• **TASK DESCRIPTION**: Retype the data that follows exactly. No pictures belong in the copy.
::::::::
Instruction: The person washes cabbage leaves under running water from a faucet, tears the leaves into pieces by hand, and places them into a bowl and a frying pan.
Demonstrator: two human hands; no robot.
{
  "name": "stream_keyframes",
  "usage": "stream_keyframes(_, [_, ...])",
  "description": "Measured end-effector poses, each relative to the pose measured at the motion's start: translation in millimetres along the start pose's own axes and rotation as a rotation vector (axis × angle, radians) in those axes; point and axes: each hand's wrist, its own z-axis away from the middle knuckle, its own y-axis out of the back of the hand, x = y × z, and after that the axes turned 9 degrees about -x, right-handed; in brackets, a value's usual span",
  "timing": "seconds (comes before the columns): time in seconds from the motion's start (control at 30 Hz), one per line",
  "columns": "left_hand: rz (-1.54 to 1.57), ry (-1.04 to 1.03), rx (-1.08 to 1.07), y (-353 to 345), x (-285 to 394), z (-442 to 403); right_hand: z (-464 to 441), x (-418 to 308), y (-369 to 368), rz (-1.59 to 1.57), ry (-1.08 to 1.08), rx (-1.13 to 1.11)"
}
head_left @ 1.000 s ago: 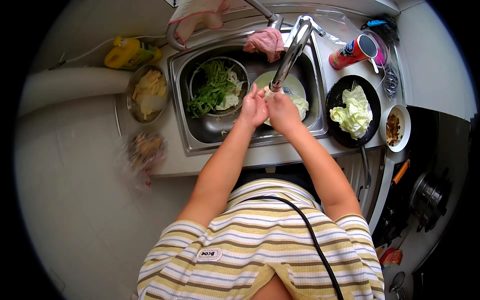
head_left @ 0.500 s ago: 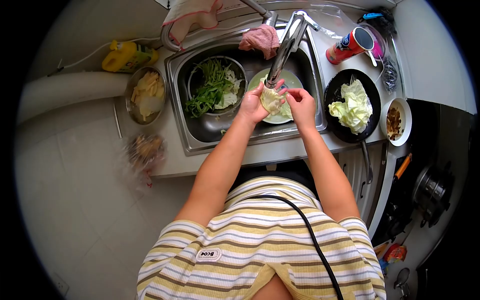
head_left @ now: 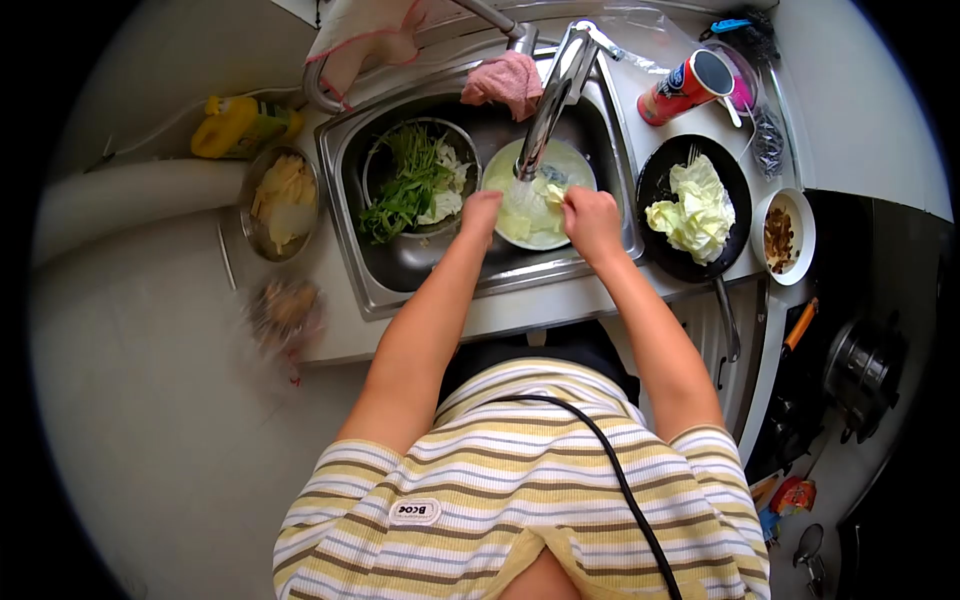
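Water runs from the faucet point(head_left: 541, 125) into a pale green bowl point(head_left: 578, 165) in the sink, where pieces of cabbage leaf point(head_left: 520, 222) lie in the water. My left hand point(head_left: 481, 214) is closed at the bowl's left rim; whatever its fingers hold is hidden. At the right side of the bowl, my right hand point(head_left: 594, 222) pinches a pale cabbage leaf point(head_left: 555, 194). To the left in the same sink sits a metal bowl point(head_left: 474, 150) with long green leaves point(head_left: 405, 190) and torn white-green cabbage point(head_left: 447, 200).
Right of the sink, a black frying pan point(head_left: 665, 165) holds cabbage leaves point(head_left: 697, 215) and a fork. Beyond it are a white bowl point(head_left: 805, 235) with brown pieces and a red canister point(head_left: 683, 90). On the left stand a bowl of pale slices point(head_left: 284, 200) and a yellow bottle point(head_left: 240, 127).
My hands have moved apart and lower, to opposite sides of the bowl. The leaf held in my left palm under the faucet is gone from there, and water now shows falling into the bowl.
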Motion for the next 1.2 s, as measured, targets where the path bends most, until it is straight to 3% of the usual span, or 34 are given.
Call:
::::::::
• **SOLVED EXERCISE**:
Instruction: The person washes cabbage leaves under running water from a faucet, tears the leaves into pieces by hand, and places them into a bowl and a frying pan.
Demonstrator: two human hands; no robot.
{
  "name": "stream_keyframes",
  "usage": "stream_keyframes(_, [_, ...])",
  "description": "Measured end-effector poses, each relative to the pose measured at the motion's start: translation in millimetres along the start pose's own axes and rotation as a rotation vector (axis × angle, radians) in those axes; point and axes: each hand's wrist, its own z-axis away from the middle knuckle, its own y-axis out of the back of the hand, x = y × z, and after that the axes turned 9 degrees about -x, right-handed; in brackets, a value's usual span",
  "timing": "seconds (comes before the columns): time in seconds from the motion's start (control at 30 Hz), one per line",
  "columns": "left_hand: rz (-1.54 to 1.57), ry (-1.04 to 1.03), rx (-1.08 to 1.07), y (-353 to 345), x (-285 to 394), z (-442 to 403); right_hand: z (-464 to 441), x (-418 to 308), y (-369 to 368), rz (-1.59 to 1.57), ry (-1.08 to 1.08), rx (-1.13 to 1.11)"
}
head_left @ 1.000 s ago: 
head_left @ 0.500 s ago: 
head_left @ now: 
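Water runs from the faucet point(head_left: 541, 125) into a pale green bowl point(head_left: 578, 165) in the sink, where pieces of cabbage leaf point(head_left: 520, 222) lie in the water. My left hand point(head_left: 481, 214) is closed at the bowl's left rim; whatever its fingers hold is hidden. At the right side of the bowl, my right hand point(head_left: 594, 222) pinches a pale cabbage leaf point(head_left: 555, 194). To the left in the same sink sits a metal bowl point(head_left: 474, 150) with long green leaves point(head_left: 405, 190) and torn white-green cabbage point(head_left: 447, 200).
Right of the sink, a black frying pan point(head_left: 665, 165) holds cabbage leaves point(head_left: 697, 215) and a fork. Beyond it are a white bowl point(head_left: 805, 235) with brown pieces and a red canister point(head_left: 683, 90). On the left stand a bowl of pale slices point(head_left: 284, 200) and a yellow bottle point(head_left: 240, 127).
My hands have moved apart and lower, to opposite sides of the bowl. The leaf held in my left palm under the faucet is gone from there, and water now shows falling into the bowl.
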Motion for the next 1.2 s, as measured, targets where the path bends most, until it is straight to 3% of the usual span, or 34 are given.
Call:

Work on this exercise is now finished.